ASSIGNMENT
Please output the line that contains "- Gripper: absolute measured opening" and all later lines of the material, exactly, through the end.

——————

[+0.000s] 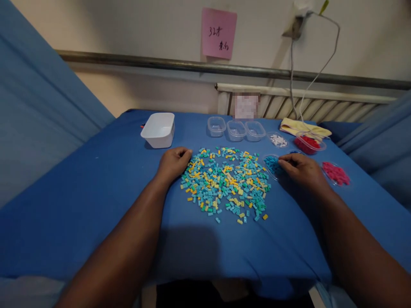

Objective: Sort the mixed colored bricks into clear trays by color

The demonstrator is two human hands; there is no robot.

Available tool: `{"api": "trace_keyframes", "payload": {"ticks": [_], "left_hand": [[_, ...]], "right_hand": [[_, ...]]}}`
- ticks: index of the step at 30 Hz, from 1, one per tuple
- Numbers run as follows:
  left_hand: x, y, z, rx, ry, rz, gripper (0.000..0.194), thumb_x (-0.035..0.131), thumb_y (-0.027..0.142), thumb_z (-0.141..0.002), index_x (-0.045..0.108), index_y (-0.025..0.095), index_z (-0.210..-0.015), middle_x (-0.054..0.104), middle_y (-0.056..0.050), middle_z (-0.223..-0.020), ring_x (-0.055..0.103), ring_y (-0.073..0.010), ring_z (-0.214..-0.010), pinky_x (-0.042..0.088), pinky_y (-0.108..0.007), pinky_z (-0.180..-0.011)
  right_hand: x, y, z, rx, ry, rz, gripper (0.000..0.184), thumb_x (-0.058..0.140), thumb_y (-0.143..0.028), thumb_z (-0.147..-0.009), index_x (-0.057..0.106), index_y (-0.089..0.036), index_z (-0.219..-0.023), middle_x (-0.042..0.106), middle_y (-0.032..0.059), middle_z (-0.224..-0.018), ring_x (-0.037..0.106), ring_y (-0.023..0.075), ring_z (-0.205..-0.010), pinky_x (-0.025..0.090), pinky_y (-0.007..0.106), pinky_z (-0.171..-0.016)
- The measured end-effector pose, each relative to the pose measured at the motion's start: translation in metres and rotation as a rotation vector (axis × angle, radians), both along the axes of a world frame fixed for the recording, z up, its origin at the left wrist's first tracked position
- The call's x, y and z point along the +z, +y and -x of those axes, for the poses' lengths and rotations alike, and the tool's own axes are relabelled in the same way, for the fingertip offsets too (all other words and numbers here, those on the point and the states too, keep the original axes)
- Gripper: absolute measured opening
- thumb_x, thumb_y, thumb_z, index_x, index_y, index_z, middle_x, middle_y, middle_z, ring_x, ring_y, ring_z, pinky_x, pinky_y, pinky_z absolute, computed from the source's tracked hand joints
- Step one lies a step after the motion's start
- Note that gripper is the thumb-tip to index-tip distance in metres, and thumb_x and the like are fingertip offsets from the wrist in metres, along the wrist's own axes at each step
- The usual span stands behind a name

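Observation:
A wide pile of small building bricks [224,182] in light blue, green, yellow and orange is spread over the blue cloth. At its upper left edge rests my left hand [173,163], fingers curled and thumb closed against them; anything inside is hidden. My right hand [303,170] is over the right rim of a clear tub of blue bricks [271,165]. Its thumb and forefinger are pinched together at that tub, and I cannot make out what they hold.
A white bin [159,130] stands at the back left. Three clear tubs [236,131] line the back. Rightward are tubs of white bricks [278,140], red bricks [308,143] and pink bricks [335,173], plus a yellow cloth [303,127]. A cable [335,47] hangs behind.

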State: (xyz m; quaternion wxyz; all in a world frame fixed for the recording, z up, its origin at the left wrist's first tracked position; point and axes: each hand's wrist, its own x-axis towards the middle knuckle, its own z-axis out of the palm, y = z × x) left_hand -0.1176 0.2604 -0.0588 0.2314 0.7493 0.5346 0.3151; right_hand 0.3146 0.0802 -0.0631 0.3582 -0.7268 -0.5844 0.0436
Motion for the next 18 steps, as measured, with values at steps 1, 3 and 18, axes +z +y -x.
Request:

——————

SOLVED PROBLEM
- Gripper: absolute measured opening
- thumb_x, thumb_y, thumb_z, index_x, index_y, index_z, middle_x, middle_y, middle_z, ring_x, ring_y, ring_z, pinky_x, pinky_y, pinky_z absolute, computed from the source's tracked hand joints
- Step one lies a step after the motion's start
- Note that gripper is the thumb-tip to index-tip distance in metres, and thumb_x and the like are fingertip offsets from the wrist in metres, along the wrist's own axes at each step
- The usual span stands behind a name

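Observation:
A wide pile of small building bricks [224,182] in light blue, green, yellow and orange is spread over the blue cloth. At its upper left edge rests my left hand [173,163], fingers curled and thumb closed against them; anything inside is hidden. My right hand [303,170] is over the right rim of a clear tub of blue bricks [271,165]. Its thumb and forefinger are pinched together at that tub, and I cannot make out what they hold.
A white bin [159,130] stands at the back left. Three clear tubs [236,131] line the back. Rightward are tubs of white bricks [278,140], red bricks [308,143] and pink bricks [335,173], plus a yellow cloth [303,127]. A cable [335,47] hangs behind.
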
State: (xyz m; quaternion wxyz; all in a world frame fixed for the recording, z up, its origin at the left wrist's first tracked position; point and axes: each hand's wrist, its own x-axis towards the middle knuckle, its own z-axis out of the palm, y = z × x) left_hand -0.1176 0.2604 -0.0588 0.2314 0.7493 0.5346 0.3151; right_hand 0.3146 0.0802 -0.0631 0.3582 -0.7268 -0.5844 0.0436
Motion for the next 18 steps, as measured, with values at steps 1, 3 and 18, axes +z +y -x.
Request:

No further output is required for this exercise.